(Dataset records)
+--

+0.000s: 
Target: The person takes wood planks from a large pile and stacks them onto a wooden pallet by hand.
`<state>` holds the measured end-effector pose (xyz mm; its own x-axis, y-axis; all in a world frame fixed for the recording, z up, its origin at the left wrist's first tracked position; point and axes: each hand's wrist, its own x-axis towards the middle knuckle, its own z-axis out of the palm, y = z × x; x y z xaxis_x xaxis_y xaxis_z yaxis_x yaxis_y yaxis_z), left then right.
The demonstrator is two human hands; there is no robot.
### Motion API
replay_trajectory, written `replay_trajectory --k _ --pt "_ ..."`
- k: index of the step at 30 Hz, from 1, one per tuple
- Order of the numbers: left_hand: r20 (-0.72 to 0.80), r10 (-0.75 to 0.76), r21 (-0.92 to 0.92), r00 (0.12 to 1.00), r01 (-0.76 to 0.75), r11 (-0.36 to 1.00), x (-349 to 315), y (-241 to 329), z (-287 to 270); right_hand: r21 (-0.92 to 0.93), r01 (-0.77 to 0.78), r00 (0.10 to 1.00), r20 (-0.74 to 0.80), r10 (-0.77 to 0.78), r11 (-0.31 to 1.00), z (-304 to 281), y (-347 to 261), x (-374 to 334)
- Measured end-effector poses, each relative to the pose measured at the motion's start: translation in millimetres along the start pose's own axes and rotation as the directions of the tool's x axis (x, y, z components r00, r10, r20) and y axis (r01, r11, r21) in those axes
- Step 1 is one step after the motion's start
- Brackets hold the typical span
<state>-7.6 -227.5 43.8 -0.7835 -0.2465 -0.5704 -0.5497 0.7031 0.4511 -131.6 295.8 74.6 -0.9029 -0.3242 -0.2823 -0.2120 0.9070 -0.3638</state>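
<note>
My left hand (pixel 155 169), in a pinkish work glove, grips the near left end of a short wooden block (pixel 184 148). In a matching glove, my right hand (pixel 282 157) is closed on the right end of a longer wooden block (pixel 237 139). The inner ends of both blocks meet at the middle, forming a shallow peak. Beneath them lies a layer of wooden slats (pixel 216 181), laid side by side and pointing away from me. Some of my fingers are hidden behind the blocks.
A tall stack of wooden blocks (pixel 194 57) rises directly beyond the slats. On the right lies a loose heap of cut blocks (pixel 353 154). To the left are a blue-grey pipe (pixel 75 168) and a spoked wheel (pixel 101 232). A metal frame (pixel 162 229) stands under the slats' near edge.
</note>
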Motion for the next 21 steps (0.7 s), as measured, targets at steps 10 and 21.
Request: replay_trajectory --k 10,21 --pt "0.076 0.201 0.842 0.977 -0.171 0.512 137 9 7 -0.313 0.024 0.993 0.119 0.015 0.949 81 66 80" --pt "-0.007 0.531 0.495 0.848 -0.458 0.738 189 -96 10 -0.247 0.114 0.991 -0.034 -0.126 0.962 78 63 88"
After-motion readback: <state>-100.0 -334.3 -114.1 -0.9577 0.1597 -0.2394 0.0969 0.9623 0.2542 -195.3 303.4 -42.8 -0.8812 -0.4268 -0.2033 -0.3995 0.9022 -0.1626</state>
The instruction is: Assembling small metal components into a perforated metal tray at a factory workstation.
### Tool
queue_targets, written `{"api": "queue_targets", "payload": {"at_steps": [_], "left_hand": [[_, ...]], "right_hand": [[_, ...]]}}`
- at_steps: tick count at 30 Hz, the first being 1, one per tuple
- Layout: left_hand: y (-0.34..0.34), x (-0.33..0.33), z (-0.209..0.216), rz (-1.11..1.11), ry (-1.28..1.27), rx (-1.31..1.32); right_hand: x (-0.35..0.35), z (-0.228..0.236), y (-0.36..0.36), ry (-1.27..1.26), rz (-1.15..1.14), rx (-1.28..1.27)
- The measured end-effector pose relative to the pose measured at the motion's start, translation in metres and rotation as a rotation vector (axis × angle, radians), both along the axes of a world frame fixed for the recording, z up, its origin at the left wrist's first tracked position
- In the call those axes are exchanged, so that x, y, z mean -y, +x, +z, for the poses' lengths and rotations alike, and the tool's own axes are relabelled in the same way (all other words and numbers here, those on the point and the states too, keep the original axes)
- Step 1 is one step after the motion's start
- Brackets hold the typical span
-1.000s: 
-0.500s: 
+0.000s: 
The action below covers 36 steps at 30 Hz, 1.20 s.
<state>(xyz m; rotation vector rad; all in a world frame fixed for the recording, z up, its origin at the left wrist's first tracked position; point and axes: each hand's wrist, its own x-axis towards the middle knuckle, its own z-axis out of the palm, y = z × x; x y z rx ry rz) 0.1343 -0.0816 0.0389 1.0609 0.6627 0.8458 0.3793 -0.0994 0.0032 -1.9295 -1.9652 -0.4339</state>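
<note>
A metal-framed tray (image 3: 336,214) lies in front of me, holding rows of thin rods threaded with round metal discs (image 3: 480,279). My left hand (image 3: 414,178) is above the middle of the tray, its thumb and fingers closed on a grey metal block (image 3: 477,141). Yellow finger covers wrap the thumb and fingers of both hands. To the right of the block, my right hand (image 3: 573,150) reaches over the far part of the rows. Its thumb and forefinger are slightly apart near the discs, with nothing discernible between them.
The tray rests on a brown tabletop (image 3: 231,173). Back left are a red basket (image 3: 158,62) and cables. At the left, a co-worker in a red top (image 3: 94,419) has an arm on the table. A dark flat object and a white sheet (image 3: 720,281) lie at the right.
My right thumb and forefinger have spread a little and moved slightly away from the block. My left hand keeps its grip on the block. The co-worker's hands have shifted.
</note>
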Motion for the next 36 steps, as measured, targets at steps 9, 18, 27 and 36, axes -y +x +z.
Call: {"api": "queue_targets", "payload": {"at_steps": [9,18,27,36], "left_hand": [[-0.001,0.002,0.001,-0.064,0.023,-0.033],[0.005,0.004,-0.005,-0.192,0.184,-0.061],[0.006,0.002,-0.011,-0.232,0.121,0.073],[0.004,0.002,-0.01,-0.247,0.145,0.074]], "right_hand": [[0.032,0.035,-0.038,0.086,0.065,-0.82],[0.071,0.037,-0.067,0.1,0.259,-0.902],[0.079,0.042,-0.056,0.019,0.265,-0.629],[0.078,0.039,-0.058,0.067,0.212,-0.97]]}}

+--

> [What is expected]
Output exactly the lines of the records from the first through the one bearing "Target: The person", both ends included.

> [Solution to the exercise]
+0.000s: 
Target: The person takes wood planks from a large pile and stacks them onto a wooden pallet by hand.

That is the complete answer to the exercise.